## Your instructions
Working through the entries below, find how many lines include "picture", then write only that number.

Information Start Marker

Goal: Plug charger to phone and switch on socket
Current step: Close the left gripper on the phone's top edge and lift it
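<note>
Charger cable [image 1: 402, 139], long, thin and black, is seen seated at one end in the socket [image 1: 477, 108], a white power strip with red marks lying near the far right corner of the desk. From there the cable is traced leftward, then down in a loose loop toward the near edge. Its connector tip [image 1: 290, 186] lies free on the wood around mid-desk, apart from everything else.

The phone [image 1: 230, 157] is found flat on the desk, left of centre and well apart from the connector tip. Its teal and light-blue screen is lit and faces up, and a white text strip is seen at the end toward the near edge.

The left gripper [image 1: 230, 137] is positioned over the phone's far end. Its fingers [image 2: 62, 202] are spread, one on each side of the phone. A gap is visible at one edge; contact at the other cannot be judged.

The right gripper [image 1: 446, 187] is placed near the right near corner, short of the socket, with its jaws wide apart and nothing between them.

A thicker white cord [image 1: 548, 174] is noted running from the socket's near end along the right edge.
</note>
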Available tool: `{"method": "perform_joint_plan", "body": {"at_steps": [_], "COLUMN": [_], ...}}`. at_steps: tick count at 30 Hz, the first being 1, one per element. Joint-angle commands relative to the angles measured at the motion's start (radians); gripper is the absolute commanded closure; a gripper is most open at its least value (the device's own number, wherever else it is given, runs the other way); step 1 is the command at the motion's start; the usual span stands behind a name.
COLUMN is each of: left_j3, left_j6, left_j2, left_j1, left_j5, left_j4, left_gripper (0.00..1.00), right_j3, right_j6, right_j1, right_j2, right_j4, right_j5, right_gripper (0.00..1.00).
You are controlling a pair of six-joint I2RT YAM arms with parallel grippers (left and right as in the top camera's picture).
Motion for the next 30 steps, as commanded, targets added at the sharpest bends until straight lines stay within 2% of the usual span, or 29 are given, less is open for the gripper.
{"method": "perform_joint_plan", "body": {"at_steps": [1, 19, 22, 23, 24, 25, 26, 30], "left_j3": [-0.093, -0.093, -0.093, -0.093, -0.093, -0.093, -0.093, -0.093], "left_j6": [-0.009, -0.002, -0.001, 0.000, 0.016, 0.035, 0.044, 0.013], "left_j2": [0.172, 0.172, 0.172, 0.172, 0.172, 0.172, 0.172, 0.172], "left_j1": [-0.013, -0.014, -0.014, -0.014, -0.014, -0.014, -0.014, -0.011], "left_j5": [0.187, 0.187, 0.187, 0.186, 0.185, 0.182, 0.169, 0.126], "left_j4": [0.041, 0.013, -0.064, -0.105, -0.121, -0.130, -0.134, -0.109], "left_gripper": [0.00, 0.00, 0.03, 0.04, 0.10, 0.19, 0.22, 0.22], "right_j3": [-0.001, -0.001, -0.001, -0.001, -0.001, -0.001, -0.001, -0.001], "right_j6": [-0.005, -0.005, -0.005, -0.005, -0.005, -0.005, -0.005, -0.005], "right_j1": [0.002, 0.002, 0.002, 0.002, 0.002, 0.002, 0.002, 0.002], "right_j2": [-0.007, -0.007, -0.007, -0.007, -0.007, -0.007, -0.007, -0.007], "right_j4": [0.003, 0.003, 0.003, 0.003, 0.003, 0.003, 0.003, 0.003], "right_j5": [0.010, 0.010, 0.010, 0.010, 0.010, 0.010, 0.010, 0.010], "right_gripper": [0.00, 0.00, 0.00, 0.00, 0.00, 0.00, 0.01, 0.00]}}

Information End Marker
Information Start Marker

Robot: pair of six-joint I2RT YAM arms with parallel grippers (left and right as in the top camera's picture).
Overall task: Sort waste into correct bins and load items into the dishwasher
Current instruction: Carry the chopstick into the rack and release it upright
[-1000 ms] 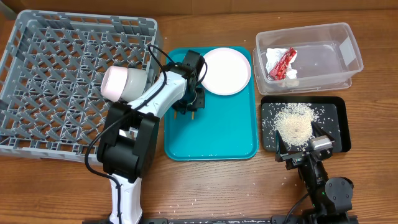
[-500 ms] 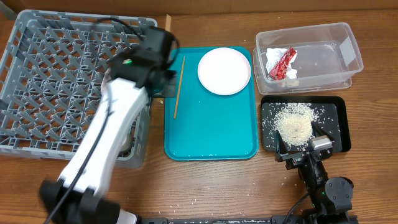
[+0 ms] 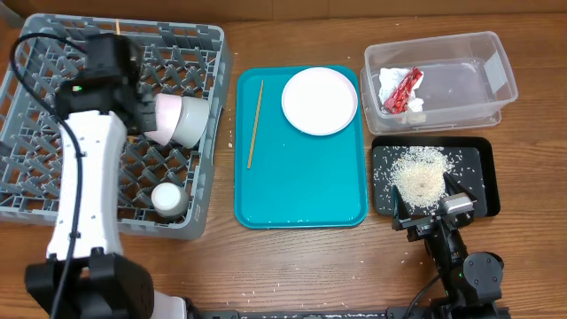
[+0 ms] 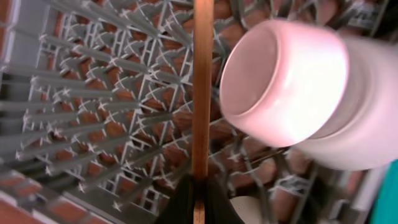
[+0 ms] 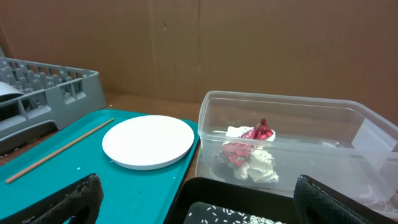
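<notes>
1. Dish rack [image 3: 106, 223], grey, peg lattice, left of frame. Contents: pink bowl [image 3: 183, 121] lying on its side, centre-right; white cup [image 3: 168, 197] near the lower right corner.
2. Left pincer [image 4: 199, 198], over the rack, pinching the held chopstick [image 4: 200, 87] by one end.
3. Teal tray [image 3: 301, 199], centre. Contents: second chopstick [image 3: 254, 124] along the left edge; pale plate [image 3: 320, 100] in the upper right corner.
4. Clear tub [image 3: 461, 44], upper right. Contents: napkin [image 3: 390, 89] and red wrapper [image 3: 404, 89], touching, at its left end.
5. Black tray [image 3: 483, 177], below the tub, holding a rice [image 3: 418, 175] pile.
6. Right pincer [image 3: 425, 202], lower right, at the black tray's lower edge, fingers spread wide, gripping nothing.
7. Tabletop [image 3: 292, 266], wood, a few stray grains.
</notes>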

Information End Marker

## Task output
2